Documentation ¶
Overview ¶
Package neural implements multi layer neural network of arbitrary number of layers. Goal is to provide fast and flexible solution, to build both regular MLP and more soffisticated structures used for deep learning
As much as possible training is done concurrently to utilize all CPU power
Index ¶
- func CalculateCorrectness(nn Evaluator, cost Cost, samples []TrainExample) (avgCost float64, errors float64)
- func Load(nn Evaluator, r io.Reader) error
- func Save(nn Evaluator, w io.Writer) error
- func Train(network Evaluator, trainExamples []TrainExample, options TrainOptions)
- type Activator
- type Cost
- type CostCostDerrivative
- type CostDerivative
- type EpocheCallback
- type Evaluator
- type Layer
- type LayerFactory
- type SaverLoader
- type TrainExample
- type TrainOptions
- type Trainer
- type TrainerFactory
- type WeightUpdates
Constants ¶
This section is empty.
Variables ¶
This section is empty.
Functions ¶
func CalculateCorrectness ¶
func CalculateCorrectness(nn Evaluator, cost Cost, samples []TrainExample) (avgCost float64, errors float64)
CalculateCorrectness evaluates neural network across test samples to give averate cost and error rate
func Load ¶
Load using reader to restore previously persisted data into configured network.

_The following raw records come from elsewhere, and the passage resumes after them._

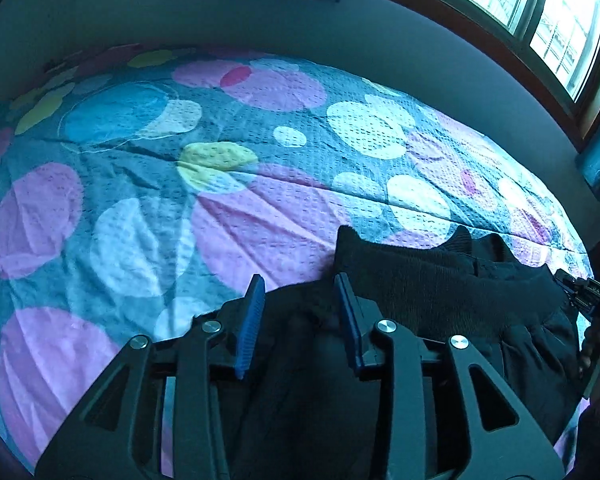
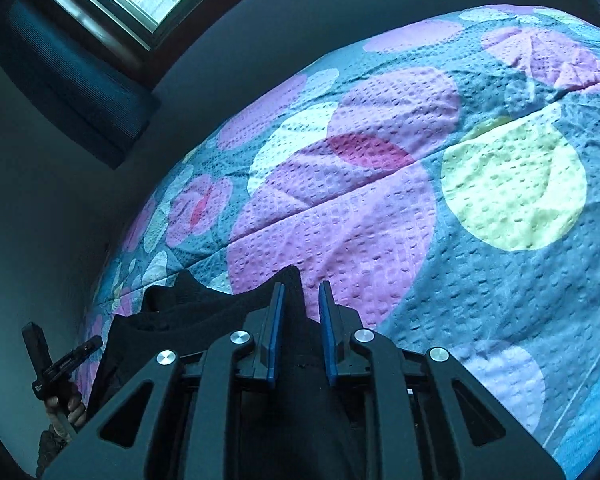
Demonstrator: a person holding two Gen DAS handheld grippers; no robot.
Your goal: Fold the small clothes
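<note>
A black garment with a ribbed waistband lies folded on the near part of a bedspread printed with coloured circles. My left gripper hovers over the garment's left end. Its blue pads stand apart, with cloth beneath them and none pinched. In the right wrist view the same garment lies at lower left. My right gripper sits at its pointed corner with a narrow gap between the pads; they press on nothing. Each view shows the other gripper, held by a hand, at its edge.
The bedspread stretches far ahead and to the sides with only shallow creases. A grey wall runs along the bed's far edge. Above it are a bright window and a blue curtain.
</note>
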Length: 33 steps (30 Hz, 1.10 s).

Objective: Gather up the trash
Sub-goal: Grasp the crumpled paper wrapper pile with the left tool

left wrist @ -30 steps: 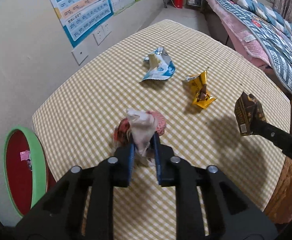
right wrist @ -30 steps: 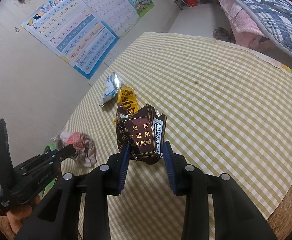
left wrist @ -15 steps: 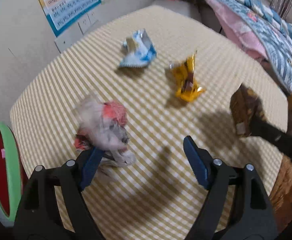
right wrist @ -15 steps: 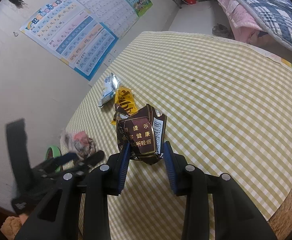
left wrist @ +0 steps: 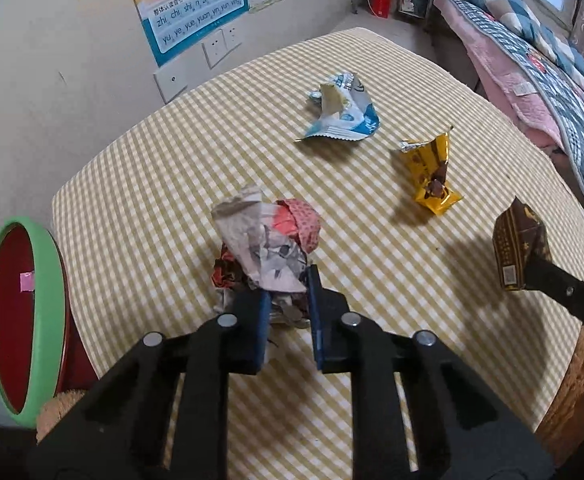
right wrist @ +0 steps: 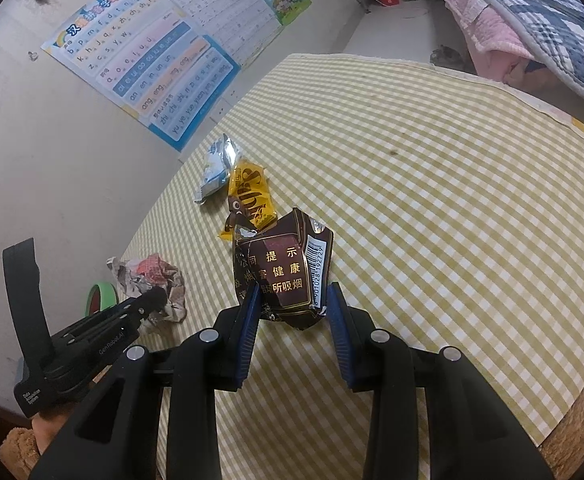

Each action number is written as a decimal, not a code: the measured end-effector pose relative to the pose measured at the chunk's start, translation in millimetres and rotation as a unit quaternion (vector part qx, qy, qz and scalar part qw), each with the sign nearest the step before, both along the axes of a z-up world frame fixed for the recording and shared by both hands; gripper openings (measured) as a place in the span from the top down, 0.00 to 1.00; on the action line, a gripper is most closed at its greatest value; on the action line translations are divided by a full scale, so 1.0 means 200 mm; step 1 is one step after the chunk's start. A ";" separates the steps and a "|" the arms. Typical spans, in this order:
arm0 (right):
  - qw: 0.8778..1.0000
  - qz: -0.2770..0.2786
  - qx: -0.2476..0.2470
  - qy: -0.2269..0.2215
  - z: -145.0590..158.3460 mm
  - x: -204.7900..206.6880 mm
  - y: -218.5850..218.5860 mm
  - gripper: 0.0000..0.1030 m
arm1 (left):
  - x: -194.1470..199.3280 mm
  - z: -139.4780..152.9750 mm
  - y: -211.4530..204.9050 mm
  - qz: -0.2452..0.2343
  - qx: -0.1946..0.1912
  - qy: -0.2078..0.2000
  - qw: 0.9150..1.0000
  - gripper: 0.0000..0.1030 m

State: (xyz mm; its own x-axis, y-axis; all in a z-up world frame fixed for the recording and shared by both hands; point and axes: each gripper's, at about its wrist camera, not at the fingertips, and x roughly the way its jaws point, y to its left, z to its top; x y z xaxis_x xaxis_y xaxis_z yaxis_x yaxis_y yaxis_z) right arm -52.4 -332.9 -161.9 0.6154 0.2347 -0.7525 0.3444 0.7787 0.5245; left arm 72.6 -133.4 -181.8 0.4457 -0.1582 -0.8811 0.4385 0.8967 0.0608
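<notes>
Your left gripper (left wrist: 287,300) is closing its jaws on the crumpled paper wad (left wrist: 267,248), which sits between the blue pads on the near left part of the table (left wrist: 372,400); the pads already press its lower folds. Your right gripper (right wrist: 292,308) holds the crushed brown cigarette pack (right wrist: 283,268) pinched between its narrowly parted jaws, lifted above the cloth.

The table wears a yellow-and-white checked cloth, wrinkle-free across most of its width. 2 more pieces of trash lie on it farther out: a blue-and-white wrapper (left wrist: 344,114) toward the wall, and a yellow snack wrapper (left wrist: 432,176) just to its right, apart from each other.

Off the table's left edge stands a red bin with a green rim (left wrist: 19,320), set low beside the wall. The pale wall carries a pinyin poster (right wrist: 143,64), with white sockets (left wrist: 219,44) under it. To the right runs a bed with a pink blanket and a blue plaid quilt (left wrist: 540,52). A red container (left wrist: 382,2) stands on the floor in the far corner.
</notes>
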 end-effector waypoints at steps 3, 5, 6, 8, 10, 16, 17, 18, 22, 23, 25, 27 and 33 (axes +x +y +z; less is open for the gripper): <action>1.000 -0.003 -0.003 0.000 0.01 0.00 0.00 0.67 | -0.01 0.00 -0.01 -0.006 0.002 -0.002 1.000 0.81; 1.000 -0.003 -0.008 0.000 0.01 0.00 0.01 0.67 | -0.02 0.01 -0.01 -0.006 -0.004 0.000 1.000 0.75; 1.000 -0.003 -0.010 -0.002 0.02 0.00 0.01 0.67 | -0.02 0.02 0.00 -0.004 -0.011 -0.001 1.000 0.66; 1.000 -0.002 -0.015 -0.001 0.02 0.00 0.01 0.67 | -0.04 0.04 0.02 0.000 -0.024 -0.005 1.000 0.55; 1.000 -0.001 -0.016 0.001 0.02 0.00 0.02 0.67 | -0.05 0.05 0.04 0.003 -0.035 -0.007 0.999 0.48; 1.000 0.001 -0.023 0.004 0.02 0.01 0.03 0.67 | -0.02 0.05 0.07 0.029 -0.035 -0.012 0.999 0.32; 1.000 0.003 -0.025 0.005 0.01 0.01 0.04 0.67 | 0.01 0.05 0.06 0.034 -0.035 -0.015 0.999 0.32; 1.000 0.005 -0.027 0.006 0.01 0.02 0.05 0.67 | 0.03 0.04 0.06 0.036 -0.031 -0.018 0.999 0.32; 0.999 0.013 -0.038 0.005 0.04 0.02 0.09 0.68 | 0.07 -0.01 0.05 0.035 -0.022 0.009 0.999 0.61; 0.999 0.014 -0.039 0.004 0.05 0.03 0.10 0.68 | 0.06 0.00 0.06 0.034 -0.026 0.005 0.999 0.67; 0.999 0.017 -0.040 0.001 0.07 0.03 0.12 0.68 | 0.03 0.03 0.07 0.029 -0.030 0.004 0.999 0.69; 0.999 0.023 -0.043 -0.005 0.11 0.03 0.15 0.68 | 0.01 0.07 0.09 0.026 -0.031 -0.003 0.999 0.76; 0.997 0.049 -0.045 -0.030 0.24 0.06 0.29 0.68 | -0.10 0.26 0.20 0.020 -0.044 -0.047 0.998 0.76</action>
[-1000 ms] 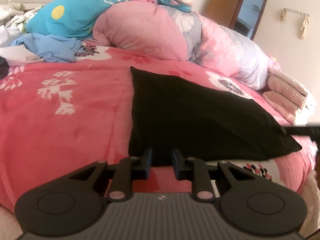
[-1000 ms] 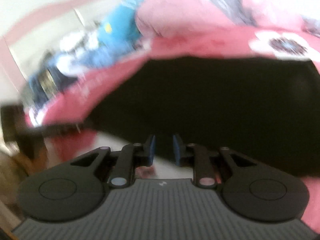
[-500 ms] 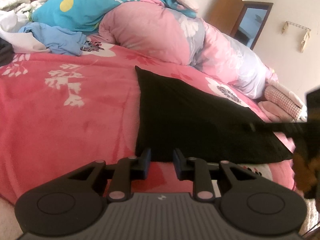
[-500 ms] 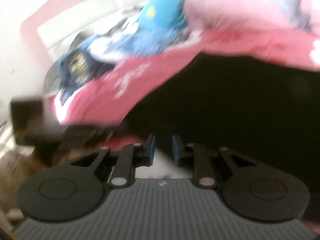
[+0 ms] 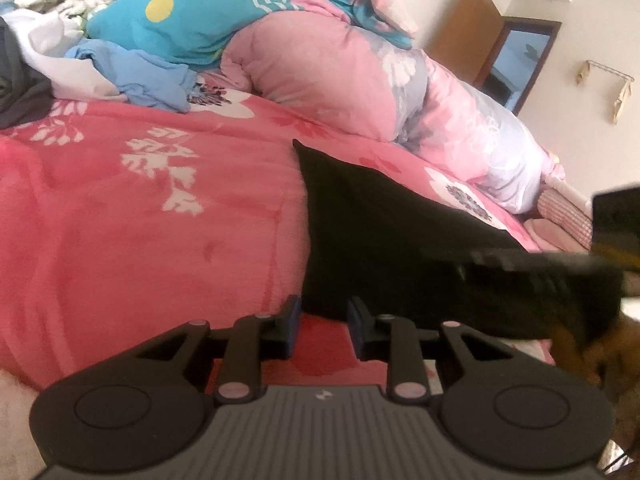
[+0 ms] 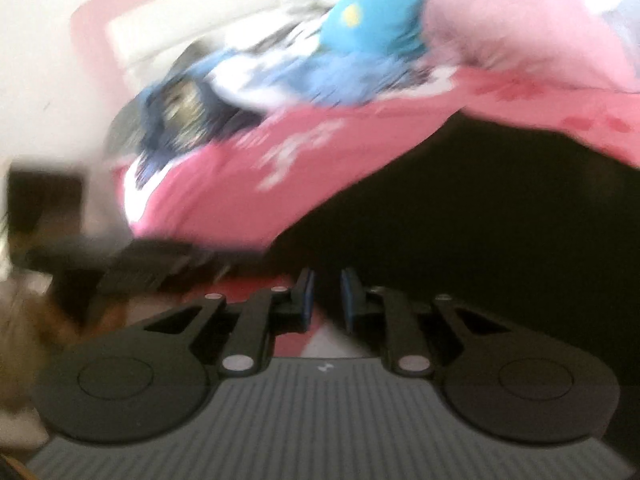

Network has to have correct shape when loading data
func Train ¶
func Train(network Evaluator, trainExamples []TrainExample, options TrainOptions)
Train executes training algorithm using provided Trainers (build with TrainerFactory) Training happens in randomized batches where samples are processed concurrently
Types ¶
type Activator ¶
type Activator interface { Activation(dst, potentials []float64) Derivative(dst, potentials []float64) }
Activator calculates neuron activation and it's derivative from given potential
func NewLinearActivator ¶
NewLinearActivator creates Activator that applies linear function to given potential
Activation: a*potential + 0
Derivative: a
func NewRectActivator ¶
func NewRectActivator() Activator
NewRectActivator creates Activator that returns 0 for non positive potential, otherwise it returns potential It's a rectified linear function
Activation: 0 for potential < 0, potential otherwise
Derivative: 0 for potential < 0, 1 otherwise
func NewSigmoidActivator ¶
func NewSigmoidActivator() Activator
NewSigmoidActivator creates Activator that applies linear function to given potential
Activation: 1/(1+exp(-potential))
Derivative: f(potential) * (1- f(potential))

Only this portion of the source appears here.